Platform olmak gerçekten de en karlı şey!
Bu sırada Derrick parşömeni eline almış, heyecanla incelemeye başlamıştı.
Ancak hemen sonra parşömeni bir kenara bırakıp Gümüş Şehir çevresinde bulunan canavarların listesini Bay Asılan Adam’a iletti.
Alger sakin ve dikkatli bir şekilde listeyi incelemeye başladı, kısa süre içinde Gümüş Şehir’deki durumu aşağı yukarı anlamıştı. Hemen sonrasında, alıcıları olduğunu bildiği üç malzeme seçti.
Bunları iki gün içinde satıp 1000 pound kazanabilirim. Bayan Sihirbaz’dan gelecek olan 300 pound ve önceki 1075 poundu da hesaba katarsak, sonunda Ejderha Gözlü Deniz Condoru’nun gözbebeklerini alabileceğim... Bitkin hisseden Alger başını yana doğru çevirip Fors’a baktı, “Bayan Sihirbaz, Ejderha Gözlü Deniz Condoru gözbebeklerini hazırlayabilirsiniz.“
Şu anda üzerinde 20 pounddan daha az para vardı ve Zanaatkar’ın önden ödediği ücretini bile bağlantılarından borç almıştı. Ancak işlemin sonunda, nakit parası 2375 pounda ulaşacaktı ve bu da ana malzeme için gerekli olan 2000 poundu karşılıyordu.
Fors, geçen hafta Bay Asılan Adam’a ne kadar para kaybettiğini düşünerek biraz kederlenmiş olsa da hafifçe başını salladı, “Tamamdır.“
Ona göre, bu anlaşmanın sonunda ona ne kadar kazandıracağı öğretmeni Dorian Gray’e bağlı olacaktı.
İşlem bölümünün sona erdiğini fark eden Klein, Dünya’nın ağzından eski hayaletlerin maneviyatını ve altı kanatlı gargoyle gözleri almak istediğini bildirdi. Murlok mesanesini satma ya da mistik nesneye dönüştürme sürecine gelince, şimdilik bu meseleyi Tarot Kulübü’ne taşımak istemiyordu. Çünkü bunu, denizdeki bağlantı ve kaynak kanallarını genişletmek için kullanabileceğine inanıyordu.
Bu toplantının sonunda Bayan Adalet Psikiyatrist iksirinin, Bayan Sihirbaz da Hile Ustası iksirinin malzemelerini toplamış olacak... Güneş de formülü aldı, sonunda Dizi 7’ye geçebilir. Beyonder özelliği üzerindeki zihinsel yozlaşmayı kaldırma yöntemlerini öğrenmesine çok az kaldı... Bay Asılan Adam da Rüzgarla Kutsanan’ın ana malzemelerini almak üzere, Dizi 6’ya ulaşmasının önünde yalnızca son bir engel kaldı... Yalnızca Emlyn hala kararını vermiş ya da bir çözüm bulmuş değil. Yakın gelecekte ilerleyebileceğine dair umut yok... Klein, bakışlarını üyeler arasında gezdirip sakin bir tonda şöyle dedi, “Serbest sohbete devam edebilirsiniz.“
Audrey alışkanlıkla hemen duruşunu dikleştirse de, hemen sonrasında, bu hafta paylaşacak bir haberi olmadığını fark etmişti.

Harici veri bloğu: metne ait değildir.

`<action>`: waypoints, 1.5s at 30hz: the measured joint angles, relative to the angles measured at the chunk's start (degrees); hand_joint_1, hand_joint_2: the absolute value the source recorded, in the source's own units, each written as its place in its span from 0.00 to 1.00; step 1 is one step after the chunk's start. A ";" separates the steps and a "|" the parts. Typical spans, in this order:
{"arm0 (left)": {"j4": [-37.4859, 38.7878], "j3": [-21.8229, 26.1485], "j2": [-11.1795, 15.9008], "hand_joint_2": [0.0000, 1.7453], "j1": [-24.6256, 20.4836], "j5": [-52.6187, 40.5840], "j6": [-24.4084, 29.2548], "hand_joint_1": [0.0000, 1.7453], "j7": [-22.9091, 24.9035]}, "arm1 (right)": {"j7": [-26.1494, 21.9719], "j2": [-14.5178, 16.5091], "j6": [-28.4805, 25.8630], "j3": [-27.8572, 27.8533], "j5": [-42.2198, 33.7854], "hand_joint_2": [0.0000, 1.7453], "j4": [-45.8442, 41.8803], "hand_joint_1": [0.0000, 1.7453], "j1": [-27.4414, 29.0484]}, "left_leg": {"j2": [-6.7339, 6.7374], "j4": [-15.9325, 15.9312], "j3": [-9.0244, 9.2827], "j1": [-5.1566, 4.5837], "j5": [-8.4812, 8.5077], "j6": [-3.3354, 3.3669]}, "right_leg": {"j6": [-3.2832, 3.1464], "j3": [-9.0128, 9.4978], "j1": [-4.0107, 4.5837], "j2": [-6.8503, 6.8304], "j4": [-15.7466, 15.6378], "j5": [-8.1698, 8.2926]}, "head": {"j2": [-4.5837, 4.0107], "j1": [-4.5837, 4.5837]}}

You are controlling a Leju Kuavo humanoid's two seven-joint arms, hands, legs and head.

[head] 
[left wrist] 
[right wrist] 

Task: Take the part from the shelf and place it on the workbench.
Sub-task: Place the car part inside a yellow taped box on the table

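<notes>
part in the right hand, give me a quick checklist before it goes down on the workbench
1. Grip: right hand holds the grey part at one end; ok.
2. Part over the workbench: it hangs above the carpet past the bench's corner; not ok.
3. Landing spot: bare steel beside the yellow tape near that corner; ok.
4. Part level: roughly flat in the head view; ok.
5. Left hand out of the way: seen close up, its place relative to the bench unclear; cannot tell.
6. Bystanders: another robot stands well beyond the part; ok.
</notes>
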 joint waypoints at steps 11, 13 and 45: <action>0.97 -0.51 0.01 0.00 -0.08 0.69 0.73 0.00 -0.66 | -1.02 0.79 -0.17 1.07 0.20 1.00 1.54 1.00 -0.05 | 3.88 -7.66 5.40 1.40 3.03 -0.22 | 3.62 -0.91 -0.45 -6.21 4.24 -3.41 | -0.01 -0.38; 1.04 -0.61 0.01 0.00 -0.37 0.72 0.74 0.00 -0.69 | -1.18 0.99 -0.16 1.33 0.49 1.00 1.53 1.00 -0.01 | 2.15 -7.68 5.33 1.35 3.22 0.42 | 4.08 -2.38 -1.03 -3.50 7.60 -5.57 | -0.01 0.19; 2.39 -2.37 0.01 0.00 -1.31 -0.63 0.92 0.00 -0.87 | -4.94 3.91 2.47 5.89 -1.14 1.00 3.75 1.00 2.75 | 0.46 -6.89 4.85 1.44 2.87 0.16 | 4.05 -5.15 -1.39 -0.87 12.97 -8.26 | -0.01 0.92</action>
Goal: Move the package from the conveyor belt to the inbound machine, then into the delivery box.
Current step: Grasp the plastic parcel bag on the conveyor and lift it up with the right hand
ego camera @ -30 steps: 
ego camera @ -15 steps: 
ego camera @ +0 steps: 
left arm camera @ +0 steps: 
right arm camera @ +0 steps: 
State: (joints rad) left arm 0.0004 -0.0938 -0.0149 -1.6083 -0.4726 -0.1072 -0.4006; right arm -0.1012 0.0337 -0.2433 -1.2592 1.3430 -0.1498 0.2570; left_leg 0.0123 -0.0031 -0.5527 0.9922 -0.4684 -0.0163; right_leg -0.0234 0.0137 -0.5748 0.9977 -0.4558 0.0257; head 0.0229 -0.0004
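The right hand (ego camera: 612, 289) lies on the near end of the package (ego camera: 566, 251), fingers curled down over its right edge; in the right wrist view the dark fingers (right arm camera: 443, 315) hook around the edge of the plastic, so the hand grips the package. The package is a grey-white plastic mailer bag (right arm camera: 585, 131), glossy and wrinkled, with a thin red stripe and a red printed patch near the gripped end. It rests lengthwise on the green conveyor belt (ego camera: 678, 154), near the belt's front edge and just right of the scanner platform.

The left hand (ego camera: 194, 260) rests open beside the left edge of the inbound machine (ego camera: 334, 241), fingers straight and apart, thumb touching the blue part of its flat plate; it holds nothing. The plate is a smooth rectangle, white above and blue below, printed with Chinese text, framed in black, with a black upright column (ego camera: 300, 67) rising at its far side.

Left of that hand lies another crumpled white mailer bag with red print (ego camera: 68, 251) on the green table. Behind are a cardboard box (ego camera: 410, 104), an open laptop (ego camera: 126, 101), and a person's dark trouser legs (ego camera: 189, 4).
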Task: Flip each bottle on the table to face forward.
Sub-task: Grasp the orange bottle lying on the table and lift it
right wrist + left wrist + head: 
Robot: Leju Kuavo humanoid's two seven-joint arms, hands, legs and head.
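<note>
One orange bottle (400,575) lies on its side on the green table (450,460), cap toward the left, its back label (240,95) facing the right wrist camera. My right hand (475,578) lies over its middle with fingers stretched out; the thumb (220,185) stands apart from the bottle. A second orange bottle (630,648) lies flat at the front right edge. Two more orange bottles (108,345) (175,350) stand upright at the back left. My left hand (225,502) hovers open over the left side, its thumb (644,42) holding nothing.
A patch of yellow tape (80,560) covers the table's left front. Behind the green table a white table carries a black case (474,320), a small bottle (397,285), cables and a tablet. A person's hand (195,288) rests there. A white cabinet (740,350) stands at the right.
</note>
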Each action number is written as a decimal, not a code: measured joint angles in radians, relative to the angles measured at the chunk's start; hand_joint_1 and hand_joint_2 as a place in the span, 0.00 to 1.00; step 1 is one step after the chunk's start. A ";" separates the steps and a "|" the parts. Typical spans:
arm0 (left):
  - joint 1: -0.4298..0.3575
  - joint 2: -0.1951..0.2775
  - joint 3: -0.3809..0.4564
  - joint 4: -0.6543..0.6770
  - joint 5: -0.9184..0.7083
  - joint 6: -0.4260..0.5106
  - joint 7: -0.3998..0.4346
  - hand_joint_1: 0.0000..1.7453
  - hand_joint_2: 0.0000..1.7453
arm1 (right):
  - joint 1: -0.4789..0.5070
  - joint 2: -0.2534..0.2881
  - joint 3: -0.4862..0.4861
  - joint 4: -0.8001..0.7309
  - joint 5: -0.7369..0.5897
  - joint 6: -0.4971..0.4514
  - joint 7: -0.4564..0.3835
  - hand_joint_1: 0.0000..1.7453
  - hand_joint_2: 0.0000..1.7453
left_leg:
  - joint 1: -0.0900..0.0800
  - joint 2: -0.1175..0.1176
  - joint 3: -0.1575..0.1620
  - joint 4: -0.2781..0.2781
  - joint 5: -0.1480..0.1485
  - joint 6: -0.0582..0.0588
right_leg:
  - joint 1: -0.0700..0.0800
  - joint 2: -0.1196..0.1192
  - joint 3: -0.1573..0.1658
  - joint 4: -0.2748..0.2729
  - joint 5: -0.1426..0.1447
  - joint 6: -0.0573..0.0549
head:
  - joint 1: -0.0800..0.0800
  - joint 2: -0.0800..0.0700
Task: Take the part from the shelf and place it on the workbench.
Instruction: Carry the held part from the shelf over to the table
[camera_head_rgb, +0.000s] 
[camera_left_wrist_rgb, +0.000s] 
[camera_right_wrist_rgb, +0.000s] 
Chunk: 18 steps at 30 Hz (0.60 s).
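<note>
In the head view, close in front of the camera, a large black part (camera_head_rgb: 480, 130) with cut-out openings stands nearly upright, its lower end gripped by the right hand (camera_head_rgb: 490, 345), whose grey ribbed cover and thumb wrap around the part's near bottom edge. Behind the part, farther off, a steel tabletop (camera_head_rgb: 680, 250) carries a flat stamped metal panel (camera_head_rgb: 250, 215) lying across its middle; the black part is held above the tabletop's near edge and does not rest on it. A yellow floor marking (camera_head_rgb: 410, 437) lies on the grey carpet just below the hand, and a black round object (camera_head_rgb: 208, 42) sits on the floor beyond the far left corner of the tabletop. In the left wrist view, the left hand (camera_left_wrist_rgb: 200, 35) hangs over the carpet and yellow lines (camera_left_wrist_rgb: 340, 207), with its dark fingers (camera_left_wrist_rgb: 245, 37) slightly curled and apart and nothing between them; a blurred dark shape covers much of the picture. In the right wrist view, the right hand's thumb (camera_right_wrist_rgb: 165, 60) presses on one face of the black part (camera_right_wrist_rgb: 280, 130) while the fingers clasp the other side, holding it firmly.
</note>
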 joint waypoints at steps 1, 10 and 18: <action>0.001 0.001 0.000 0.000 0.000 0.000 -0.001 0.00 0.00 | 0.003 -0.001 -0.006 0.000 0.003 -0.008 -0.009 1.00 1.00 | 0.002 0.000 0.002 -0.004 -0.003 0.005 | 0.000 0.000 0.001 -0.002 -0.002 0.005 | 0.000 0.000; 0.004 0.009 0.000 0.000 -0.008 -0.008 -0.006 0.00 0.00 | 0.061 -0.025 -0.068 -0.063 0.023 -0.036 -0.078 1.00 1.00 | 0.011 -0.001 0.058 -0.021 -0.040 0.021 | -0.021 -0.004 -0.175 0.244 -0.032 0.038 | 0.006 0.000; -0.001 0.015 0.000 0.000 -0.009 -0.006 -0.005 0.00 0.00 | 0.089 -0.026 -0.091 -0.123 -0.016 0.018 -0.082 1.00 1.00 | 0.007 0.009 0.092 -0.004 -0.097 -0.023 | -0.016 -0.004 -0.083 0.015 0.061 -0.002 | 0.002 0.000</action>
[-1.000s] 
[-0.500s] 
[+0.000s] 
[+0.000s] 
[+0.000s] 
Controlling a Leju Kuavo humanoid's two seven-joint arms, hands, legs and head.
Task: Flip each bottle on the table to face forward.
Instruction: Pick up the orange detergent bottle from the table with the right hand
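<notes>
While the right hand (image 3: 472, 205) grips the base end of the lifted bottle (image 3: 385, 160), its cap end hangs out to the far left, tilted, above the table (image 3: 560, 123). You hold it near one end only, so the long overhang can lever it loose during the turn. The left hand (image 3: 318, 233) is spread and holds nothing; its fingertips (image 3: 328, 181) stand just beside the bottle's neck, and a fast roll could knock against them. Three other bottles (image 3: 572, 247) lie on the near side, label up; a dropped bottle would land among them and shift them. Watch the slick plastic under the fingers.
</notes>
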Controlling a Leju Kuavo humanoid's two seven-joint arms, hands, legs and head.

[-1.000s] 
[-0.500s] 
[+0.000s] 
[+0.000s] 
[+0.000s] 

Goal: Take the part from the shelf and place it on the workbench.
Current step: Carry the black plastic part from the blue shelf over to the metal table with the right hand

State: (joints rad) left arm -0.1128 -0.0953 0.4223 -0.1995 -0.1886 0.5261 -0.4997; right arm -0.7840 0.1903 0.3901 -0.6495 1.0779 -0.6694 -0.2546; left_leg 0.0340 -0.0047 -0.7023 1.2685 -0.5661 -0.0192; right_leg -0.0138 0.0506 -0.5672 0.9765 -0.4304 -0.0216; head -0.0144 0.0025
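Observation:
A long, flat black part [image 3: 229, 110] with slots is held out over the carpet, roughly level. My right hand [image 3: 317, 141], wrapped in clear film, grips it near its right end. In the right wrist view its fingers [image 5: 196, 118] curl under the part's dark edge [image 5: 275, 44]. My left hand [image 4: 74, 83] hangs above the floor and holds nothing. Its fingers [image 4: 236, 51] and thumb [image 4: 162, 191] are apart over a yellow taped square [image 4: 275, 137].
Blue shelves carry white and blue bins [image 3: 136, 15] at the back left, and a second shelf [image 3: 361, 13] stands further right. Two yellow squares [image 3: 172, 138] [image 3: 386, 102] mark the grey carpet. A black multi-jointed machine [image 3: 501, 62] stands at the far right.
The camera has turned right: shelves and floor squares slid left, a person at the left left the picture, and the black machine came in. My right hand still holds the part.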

Katıldığım birkaç balo ve iki psikoloji dersi dışında, Doğu Chester’a dönüşümden başka anlatacak bir şeyim yok, ancak bunu anlatmama da gerek yok... Bu nedenle sessizce arkasına yaslanıp diğer üyeleri gözlemlemeye devam etti.
Yeni yıl rehavetini hala üstünden atamamış olan Fors, birkaç saniyelik sessizlikten sonra suçluluk dolu bir tonda söze girdi, “Backlund hala aynı baskı altında. Resmi bir Beyonder değilseniz risk almamanızı öneririm.“
Öyle mi? Emlyn aniden şüpheyle kaşlarını çattı.
Onun gibi, rutin bir yaşam tarzı olan bir vampir, tüm Beyonder toplantılarının askıya alınmasının acısını anlayamazdı.
Asılan Adam ise o sırada düşünceli bir şekilde başını sallıyordu. Birkaç saniye sessiz kaldıktan sonra Güneş’e doğru baktı, “Dikkatli ol.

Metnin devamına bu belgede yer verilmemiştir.